I think we may be talking past each other.  Let me see if I can get us onto the same page.  Let me know if you agree with the following, and if not, where you begin to disagree:

1.  There is a distinction between S-expressions and the textual representations of S-expressions.  The READ and PRINT functions convert back and forth between S-expressions and their textual representations.

2.  The READ and PRINT functions are modifiable, so it is possible for the same S-expression to have different textual representations (and vice versa, though that would probably be bad engineering practice.  i.e. we should avoid syntactic conventions that allows the same text to map onto multiple S-expressions.)

3.  There is a canonical textual representation of S-expressions defined by the Common Lisp Standard.

4.  Another possible textual representation for S-expressions is one that follows the syntactic conventions of HTML/XML/SGML, to wit:

<tag attr=val ...> content ... </tag>    ==> ((tag attr val ...) content ...)

with the optional simplification to (tag content ...) in the no-attributes case.

5.  A third possible textual representation of S-expressions is Scribble syntax.
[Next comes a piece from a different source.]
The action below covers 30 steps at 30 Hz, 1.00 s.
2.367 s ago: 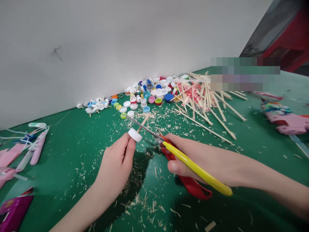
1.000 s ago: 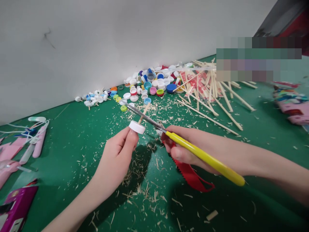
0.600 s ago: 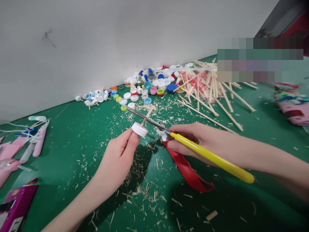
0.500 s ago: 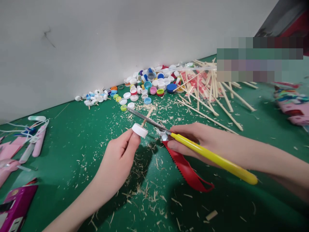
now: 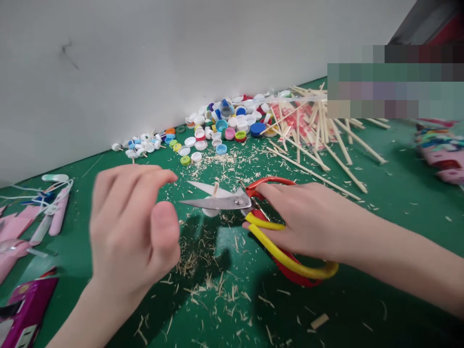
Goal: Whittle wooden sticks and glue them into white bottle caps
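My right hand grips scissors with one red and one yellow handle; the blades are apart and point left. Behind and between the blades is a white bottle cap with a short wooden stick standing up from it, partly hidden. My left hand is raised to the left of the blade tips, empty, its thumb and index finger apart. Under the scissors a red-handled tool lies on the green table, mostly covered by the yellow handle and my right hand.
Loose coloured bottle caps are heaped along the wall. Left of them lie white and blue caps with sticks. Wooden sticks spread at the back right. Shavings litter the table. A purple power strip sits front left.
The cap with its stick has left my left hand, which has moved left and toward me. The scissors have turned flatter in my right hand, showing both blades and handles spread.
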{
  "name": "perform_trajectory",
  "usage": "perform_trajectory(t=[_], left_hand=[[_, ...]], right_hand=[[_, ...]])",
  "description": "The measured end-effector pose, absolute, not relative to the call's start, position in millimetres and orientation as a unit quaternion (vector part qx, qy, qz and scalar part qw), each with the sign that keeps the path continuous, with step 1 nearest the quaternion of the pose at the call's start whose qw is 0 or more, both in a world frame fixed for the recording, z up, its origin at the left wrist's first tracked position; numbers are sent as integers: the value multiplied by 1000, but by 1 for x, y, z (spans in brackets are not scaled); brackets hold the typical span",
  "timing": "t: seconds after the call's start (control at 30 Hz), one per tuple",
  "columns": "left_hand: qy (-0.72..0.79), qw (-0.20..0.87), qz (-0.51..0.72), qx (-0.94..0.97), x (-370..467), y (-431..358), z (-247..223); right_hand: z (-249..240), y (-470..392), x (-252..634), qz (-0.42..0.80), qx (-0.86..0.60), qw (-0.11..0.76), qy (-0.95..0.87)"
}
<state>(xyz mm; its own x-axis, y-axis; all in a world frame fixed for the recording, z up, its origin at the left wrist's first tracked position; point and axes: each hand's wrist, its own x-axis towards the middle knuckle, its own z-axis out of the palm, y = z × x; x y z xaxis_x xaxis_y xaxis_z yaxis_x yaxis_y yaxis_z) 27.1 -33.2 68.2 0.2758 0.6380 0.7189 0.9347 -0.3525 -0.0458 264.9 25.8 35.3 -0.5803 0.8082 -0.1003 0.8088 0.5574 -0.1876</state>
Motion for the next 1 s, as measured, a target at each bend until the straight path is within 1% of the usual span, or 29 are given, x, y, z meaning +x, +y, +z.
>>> perform_trajectory(t=[0.07,0.17,0.33,0.6,1.0], left_hand=[[-483,225,-280,-798,27,-26,60],[-436,244,-266,-825,29,-19,49],[-408,300,-237,-829,36,-20,42],[-421,284,-191,-840,35,-15,38],[-427,241,-178,-853,31,-7,29]], right_hand=[[34,21,261,-76,432,9,899],[36,12,256,-39,406,7,913],[36,2,252,46,357,-61,931],[18,-5,251,107,343,-128,925],[18,-9,249,115,332,-91,932]])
6.  Many other major and minor variations on the theme are possible.  The use of balanced quotes is a minor variation that can be optionally introduced as an element of many different surface syntaxes for S-expressions.
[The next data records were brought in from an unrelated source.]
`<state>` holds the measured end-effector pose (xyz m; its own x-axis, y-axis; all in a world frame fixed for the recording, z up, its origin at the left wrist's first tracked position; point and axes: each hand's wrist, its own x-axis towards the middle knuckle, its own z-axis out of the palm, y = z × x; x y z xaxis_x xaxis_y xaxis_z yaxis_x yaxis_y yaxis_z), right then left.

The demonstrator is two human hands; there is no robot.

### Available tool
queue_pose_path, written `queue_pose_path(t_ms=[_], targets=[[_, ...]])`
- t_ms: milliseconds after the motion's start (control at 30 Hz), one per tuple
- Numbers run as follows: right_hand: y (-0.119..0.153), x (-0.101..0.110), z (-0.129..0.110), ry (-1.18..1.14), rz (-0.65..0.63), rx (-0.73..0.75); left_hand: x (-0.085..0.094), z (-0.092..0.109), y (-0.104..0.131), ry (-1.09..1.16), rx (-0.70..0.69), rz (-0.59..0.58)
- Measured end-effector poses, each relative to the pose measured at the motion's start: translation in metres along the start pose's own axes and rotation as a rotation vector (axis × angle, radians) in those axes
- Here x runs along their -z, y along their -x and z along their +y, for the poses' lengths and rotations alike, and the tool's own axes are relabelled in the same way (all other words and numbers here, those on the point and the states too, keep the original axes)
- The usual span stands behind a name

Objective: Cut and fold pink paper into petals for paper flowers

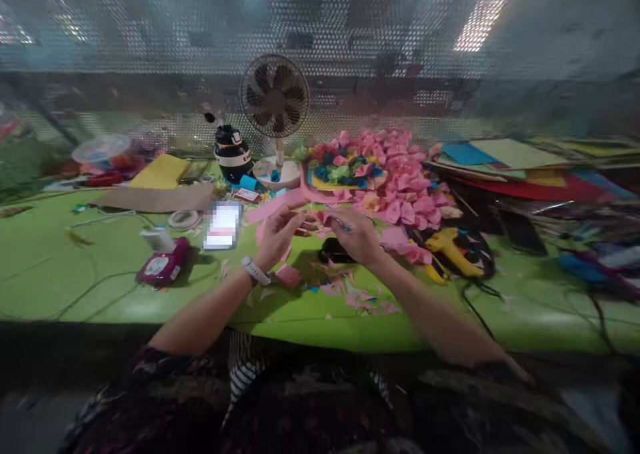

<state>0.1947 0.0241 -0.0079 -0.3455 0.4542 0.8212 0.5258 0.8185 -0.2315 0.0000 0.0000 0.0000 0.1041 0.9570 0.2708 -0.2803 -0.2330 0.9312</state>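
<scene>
Pink paper-flower heap [397,167], seemingly finished; left of it: right hand [356,233] pinching pink paper piece [321,219], left hand [281,233] half-curled, grip unclear; pink paper strip [266,207], seemingly unworked

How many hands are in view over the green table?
2: the left hand, with a white wristband at its wrist, and the right hand opposite, a pink piece at its fingertips. No others show.

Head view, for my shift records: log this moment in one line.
right hand: holding small pink piece; left hand: close by, grip unclear; pink pile: beyond right hand; yellow glue gun: right
</scene>
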Motion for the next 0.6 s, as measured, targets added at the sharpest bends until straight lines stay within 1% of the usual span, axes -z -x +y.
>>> queue_pose_path(t_ms=[233,600], targets=[[0.0002,0.0027,0.0015,-0.039,-0.07,-0.088,0.0002,-0.0041,-0.0008,-0.022,0.017,-0.025],[-0.0015,0.0033,-0.0019,-0.044,-0.069,-0.075,-0.0007,-0.0028,-0.0009,-0.028,0.03,-0.011]])
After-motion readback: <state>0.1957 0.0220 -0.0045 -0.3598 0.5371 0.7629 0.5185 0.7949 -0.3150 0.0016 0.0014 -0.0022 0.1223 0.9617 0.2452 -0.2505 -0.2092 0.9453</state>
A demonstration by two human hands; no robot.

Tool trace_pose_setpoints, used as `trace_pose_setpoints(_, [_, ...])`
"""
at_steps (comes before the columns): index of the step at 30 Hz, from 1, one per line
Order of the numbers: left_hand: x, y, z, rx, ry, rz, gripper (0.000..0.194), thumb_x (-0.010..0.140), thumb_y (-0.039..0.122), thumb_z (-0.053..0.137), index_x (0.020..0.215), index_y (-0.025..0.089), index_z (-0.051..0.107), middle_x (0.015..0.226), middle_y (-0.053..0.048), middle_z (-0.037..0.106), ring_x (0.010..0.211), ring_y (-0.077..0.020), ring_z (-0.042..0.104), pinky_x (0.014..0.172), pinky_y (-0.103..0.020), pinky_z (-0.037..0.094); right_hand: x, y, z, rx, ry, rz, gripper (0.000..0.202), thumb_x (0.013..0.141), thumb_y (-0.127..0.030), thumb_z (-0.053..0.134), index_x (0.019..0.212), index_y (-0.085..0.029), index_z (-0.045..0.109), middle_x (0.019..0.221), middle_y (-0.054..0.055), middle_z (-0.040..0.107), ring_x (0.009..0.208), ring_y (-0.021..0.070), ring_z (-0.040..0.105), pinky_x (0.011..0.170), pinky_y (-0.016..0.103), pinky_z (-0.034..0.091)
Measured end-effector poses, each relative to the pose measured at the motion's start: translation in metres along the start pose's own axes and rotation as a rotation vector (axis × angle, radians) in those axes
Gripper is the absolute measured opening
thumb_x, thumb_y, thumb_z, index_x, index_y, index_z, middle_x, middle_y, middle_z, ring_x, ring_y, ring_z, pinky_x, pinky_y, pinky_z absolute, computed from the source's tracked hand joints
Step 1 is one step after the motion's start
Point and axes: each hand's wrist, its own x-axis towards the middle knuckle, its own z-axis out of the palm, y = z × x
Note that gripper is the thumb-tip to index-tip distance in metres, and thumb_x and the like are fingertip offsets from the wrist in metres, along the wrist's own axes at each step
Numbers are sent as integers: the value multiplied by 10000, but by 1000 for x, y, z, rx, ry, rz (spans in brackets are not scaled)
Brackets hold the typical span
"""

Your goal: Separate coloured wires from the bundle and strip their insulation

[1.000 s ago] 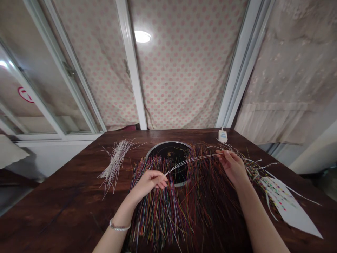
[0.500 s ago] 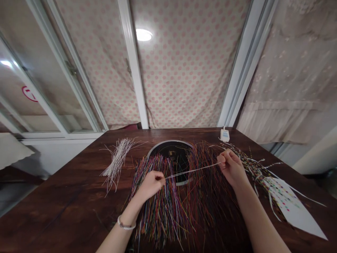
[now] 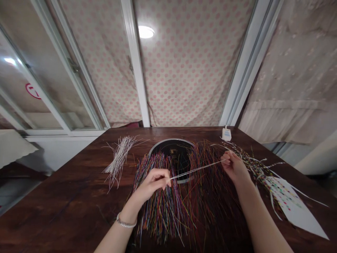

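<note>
A few thin white cords [image 3: 196,170] stretch between my two hands, rising slightly to the right. My left hand [image 3: 155,181] pinches their left end between thumb and fingers. At the other end, my right hand [image 3: 234,166] grips them with its fingers closed. Under my left hand lies a thick bundle of multicoloured cords [image 3: 160,218]. A second, darker reddish bundle of cords [image 3: 205,179] spreads below the stretched cords, nearer my right hand. The exact number of white cords cannot be made out.
A pile of white cords [image 3: 119,160] lies at the table's left. Behind the bundles sits a round black inset with a silver rim [image 3: 171,140]. On the right are dotted strands [image 3: 256,167], a white sheet [image 3: 308,218] and a small white box [image 3: 226,134].
My left hand has shifted a little to the right, its fingers now more extended over the pinch. My right hand has moved slightly right. The white cords stay stretched between them.
</note>
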Motion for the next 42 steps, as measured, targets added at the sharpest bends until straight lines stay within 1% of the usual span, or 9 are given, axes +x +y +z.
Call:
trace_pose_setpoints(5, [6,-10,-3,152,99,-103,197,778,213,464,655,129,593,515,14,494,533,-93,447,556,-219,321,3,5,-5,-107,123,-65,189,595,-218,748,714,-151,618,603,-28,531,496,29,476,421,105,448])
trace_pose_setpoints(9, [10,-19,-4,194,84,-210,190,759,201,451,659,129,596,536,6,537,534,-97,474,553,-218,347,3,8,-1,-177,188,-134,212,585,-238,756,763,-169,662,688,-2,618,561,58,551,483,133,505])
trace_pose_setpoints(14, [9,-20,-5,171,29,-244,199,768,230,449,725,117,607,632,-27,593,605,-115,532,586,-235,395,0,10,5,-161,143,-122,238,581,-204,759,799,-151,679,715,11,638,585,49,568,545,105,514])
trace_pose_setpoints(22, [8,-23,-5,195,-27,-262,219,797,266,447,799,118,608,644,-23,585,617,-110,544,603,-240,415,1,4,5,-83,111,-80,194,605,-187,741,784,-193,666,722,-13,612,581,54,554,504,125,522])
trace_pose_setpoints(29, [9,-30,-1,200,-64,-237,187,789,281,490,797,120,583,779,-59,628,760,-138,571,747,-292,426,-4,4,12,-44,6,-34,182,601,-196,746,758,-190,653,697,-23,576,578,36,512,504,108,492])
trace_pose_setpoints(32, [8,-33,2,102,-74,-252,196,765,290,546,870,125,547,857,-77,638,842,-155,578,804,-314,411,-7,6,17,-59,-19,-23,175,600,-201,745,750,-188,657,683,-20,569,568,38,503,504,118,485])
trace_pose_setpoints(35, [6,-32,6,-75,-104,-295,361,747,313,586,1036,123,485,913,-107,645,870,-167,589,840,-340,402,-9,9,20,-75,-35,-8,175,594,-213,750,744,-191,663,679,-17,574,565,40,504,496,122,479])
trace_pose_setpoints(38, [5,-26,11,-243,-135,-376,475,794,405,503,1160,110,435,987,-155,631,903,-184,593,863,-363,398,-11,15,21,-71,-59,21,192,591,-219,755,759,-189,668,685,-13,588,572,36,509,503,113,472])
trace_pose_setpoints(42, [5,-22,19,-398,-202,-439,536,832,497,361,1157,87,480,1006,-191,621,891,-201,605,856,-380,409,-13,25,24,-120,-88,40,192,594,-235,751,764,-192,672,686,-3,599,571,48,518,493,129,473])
7.  The task we have before us is to design a system that allows collaborative development of documentation.

8.  There is general agreement that a Wiki is a good structure to support such development.

9.  Wikis traditionally consist of two major components: a revision control system, and a renderer that translates content from a syntax designed to be easy to edit into one that can be displayed by a browser.  Typically the editing syntax looks something like Markdown, and the rendered syntax is HTML, though there is no inherent reason why this should be so.  A Wiki could just as well render to PDF, or Microsoft Word, or ascii art.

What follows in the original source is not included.